Source: MSUA Mobility News

Thuraya CEO Samer Halawi talks to Catherine A. Melquist, President, MSUA (Mobile Satellite Users Association) Mobility News about the development of the Middle East, Asia, Africa and European regional markets, FUTURA - Thuraya's next generation capability, the convergence of satellite and GSM and a New Wave of Internet of Things.

Catherine:  Thuraya is an early leader in the satellite mobility market and there’s been a lot of recent press about your plans for taking the business forward.  Before we get into the details about your news, let’s talk about Thuraya’s start in the mobility market.
Samer:  Thank you, Catherine. It’s helpful to set the scene, while we prepare ourselves for the next chapter in the Thuraya story with our next generation capability plans.
Thuraya is a leading MSS operator and a global telecommunication provider. We deliver data and voice connectivity across the Middle East, Asia, Africa and Europe – 161 countries and two thirds of the globe. The sectors we serve include maritime, government, energy and broadcast media, alongside humanitarian NGOs. Our network covers two thirds of the globe by satellite, while our unique GSM roaming capabilities (and we have roaming agreements with 371 terrestrial operators in 175 countries) give us global coverage.
Thuraya’s story can be divided into three phases, if we include moving forward with FUTURA, our next generation capability plans, as the third of these. We began in 1997, as the first MSS operator in the Middle East, founded by regional telecommunications operators aiming at complementing terrestrial coverage. We operate from our head office in Dubai and our Primary Gateway technical facilities in Sharjah, and we have another office in Singapore. We are set to add another office at the start of 2017, in Washington D.C.
Our two current satellites were launched in 2003 and 2008, by which time we had already established our reputation for top quality, innovative handsets.
The second phase of the company’s history began in 2011, which was also the year I joined as CEO. We introduced an innovative product pipeline; established a government service business that has already resonated well in North America and Europe; and revamped both the distribution network and the sales force.
Thuraya has consequently grown faster than the MSS market. In fact, we outstripped the industry with CAGR rates of 8% across 2011-2015, double the 4% rate of the industry.
Our emphasis on building momentum and delivering innovation has driven growth and differentiation. Thuraya’s portfolio includes the revolutionary Thuraya SatSleeve; the XT-LITE and XT-PRO; and the Orion and Atlas IP terminals, to name but a few. We have also just launched Thuraya XT-PRO DUAL, the world’s first dual mode, dual SIM satellite phone. This product embodies the concept of convergence, like no other.
This year we also entered the M2M market, establishing a presence in North America in partnership with ViaSat.
We are now set to build on what has been put in place since 2011. This next stage will take us beyond current resource limitations, delivering the next generation of satellite capability, which will be transformational.
Catherine:  There’s a lot of innovation taking place in the mobility market.  How do you see Thuraya fitting into the new services being offered to the market?

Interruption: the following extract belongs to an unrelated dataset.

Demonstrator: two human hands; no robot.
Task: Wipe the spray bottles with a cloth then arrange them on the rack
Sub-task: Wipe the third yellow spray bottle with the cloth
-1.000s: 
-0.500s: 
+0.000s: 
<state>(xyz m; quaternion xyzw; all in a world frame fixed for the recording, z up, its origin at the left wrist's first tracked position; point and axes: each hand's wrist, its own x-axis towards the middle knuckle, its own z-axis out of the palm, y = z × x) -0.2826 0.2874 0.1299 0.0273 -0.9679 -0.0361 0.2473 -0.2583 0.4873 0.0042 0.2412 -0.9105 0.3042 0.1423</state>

Samer: We are very much focused on our own roadmap – our FUTURA plans, which will expand the scope of the business, and the markets in which we can operate. Thuraya will take the lead in future satellite mobility innovation. We intend to deliver a blueprint for success, building a whole new business around our existing distribution platform, licenses, experience and strong user base.
Our roadmap will generate a comprehensive portfolio of L-band, High Throughput Services, Terrestrial, and New Wave Internet of Things services, creating an unrivalled one-stop shop. This will enable us to address new growth markets that need the mobility, capability and coverage that is only available through L-band or HTS services - or in many instances through a combination of both.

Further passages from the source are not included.